S.Africa eyes biometric crackdown on truant teachers

South Africa A South African boy studies in school in Soweto on November 3, 2009.  By Stephane de Sakutin AFPFile
FEB 11, 2013 LISTEN
A South African boy studies in school in Soweto on November 3, 2009. By Stephane de Sakutin (AFP/File)

JOHANNESBURG (AFP) - South Africa will introduce a biometric clock-in system to curb teacher truancy and improve dismal school grades, its education minister has revealed.

"Just like in factories, teachers have to (scan their fingerprints) when they report for duty," local media on Monday quoted Basic Education Minister Angie Motshekga as saying.

The announcement comes after politicians visiting schools at the start of the new school year last month noticed that a large number of teachers were absent.

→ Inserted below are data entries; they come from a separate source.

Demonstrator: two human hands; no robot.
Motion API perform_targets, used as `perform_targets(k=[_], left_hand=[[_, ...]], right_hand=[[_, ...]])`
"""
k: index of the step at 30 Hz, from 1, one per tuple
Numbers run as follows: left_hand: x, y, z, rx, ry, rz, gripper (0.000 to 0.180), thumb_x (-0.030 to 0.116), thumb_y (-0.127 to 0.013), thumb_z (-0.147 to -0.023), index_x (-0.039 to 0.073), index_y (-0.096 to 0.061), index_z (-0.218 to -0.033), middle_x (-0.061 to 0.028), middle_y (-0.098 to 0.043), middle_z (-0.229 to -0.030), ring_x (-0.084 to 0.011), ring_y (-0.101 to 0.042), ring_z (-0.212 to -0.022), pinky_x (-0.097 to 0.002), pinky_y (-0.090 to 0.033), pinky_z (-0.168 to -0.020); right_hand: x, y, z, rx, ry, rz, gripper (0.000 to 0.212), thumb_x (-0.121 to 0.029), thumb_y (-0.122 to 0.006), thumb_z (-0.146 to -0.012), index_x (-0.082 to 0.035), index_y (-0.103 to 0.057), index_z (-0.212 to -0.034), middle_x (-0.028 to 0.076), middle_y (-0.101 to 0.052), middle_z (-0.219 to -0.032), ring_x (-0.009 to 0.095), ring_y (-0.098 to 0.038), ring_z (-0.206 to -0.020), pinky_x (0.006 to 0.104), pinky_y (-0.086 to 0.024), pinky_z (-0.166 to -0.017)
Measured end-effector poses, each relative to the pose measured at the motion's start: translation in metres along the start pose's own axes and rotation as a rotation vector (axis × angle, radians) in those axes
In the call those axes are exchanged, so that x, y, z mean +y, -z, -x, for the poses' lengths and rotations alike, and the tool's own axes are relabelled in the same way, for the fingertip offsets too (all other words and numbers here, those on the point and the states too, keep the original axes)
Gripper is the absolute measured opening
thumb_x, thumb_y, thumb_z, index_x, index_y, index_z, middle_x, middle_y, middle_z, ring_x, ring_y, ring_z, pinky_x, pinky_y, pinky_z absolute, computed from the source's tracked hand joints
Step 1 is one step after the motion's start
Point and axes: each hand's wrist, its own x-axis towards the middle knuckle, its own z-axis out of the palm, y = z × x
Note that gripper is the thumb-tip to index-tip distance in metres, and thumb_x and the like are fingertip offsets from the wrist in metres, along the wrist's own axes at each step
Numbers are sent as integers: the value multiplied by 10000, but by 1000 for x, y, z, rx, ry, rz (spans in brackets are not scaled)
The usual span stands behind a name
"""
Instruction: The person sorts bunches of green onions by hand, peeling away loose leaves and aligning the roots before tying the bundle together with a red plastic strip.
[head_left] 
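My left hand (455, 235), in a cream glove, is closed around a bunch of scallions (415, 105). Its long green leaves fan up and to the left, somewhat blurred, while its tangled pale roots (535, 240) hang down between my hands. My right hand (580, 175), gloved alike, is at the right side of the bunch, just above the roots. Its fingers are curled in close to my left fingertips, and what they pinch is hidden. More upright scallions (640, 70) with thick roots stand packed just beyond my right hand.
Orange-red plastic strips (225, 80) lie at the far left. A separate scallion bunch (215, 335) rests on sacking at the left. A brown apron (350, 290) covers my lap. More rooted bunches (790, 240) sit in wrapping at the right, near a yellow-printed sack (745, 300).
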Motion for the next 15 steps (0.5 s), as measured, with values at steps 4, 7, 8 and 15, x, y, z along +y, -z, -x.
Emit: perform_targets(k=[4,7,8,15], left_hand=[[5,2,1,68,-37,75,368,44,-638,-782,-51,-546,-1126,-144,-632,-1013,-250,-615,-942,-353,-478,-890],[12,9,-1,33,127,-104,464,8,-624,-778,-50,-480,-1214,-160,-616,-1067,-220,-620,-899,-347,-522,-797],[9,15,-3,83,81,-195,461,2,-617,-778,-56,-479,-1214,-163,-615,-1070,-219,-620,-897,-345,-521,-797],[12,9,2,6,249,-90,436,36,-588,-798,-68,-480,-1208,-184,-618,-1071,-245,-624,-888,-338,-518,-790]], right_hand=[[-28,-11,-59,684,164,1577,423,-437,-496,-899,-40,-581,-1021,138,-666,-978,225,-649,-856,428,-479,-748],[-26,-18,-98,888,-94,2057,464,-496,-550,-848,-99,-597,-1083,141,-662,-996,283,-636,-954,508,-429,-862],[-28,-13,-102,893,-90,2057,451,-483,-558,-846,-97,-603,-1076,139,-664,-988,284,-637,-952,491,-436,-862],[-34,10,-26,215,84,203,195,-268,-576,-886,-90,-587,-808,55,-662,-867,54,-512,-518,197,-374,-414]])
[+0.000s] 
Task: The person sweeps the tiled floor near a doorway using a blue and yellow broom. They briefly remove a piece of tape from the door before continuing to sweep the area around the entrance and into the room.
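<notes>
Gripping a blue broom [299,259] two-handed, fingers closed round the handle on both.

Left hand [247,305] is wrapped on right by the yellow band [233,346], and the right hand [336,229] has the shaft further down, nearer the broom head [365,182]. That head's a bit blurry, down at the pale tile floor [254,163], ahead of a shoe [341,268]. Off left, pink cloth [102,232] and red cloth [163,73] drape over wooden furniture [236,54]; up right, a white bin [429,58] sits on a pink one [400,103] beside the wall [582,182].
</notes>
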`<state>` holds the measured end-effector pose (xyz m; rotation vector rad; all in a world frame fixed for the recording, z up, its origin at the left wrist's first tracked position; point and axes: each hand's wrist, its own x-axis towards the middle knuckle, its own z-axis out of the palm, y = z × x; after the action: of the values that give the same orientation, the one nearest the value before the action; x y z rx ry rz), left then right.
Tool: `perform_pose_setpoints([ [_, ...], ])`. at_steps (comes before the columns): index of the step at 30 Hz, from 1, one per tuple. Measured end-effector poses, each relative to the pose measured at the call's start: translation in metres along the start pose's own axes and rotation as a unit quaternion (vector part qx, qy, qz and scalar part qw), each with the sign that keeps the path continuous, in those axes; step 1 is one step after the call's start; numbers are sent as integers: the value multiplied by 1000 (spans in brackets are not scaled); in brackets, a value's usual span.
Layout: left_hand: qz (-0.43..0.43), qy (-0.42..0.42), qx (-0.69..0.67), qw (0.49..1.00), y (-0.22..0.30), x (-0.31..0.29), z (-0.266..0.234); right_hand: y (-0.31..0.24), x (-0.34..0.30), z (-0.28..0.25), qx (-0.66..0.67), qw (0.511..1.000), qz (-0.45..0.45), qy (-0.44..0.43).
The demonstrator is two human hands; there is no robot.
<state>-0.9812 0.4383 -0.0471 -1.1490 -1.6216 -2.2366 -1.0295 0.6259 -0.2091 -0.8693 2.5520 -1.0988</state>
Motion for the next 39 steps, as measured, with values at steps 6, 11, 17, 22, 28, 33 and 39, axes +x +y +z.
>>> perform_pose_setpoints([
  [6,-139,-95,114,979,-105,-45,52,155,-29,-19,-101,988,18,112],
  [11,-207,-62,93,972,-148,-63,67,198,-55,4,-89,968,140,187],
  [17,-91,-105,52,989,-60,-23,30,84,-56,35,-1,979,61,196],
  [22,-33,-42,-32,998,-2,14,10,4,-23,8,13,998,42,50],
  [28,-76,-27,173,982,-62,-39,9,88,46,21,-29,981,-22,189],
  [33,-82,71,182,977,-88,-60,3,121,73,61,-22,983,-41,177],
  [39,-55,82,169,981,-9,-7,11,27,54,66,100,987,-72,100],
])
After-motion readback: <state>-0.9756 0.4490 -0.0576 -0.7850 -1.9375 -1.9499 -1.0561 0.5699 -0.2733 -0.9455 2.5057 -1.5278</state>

"There were 1,000 absent teachers in 451 schools visited in one day," Motshekga said, adding most of the teachers in question were school principals.

The new system will allow authorities to track teachers' movements and aims to root out bunking.

Despite receiving a large chunk of the national budget, South Africa's public education system is in a state of perennial crisis.

According to a report by the World Economic Forum last year, South Africa ranks 132th out of 144 countries for the quality of its teaching.

In 2012, only 2.3 percent of 15-year-olds achieved a pass grade in mathematics, a study showed.

Critics say that problems plaguing the system include inadequate teacher training, lack of school books, overcrowding, teacher absenteeism and union resistance to reform.

The government has floated the idea of making teaching an essential service, effectively making strikes illegal, but would face stiff opposition from unionists within the ruling ANC coalition.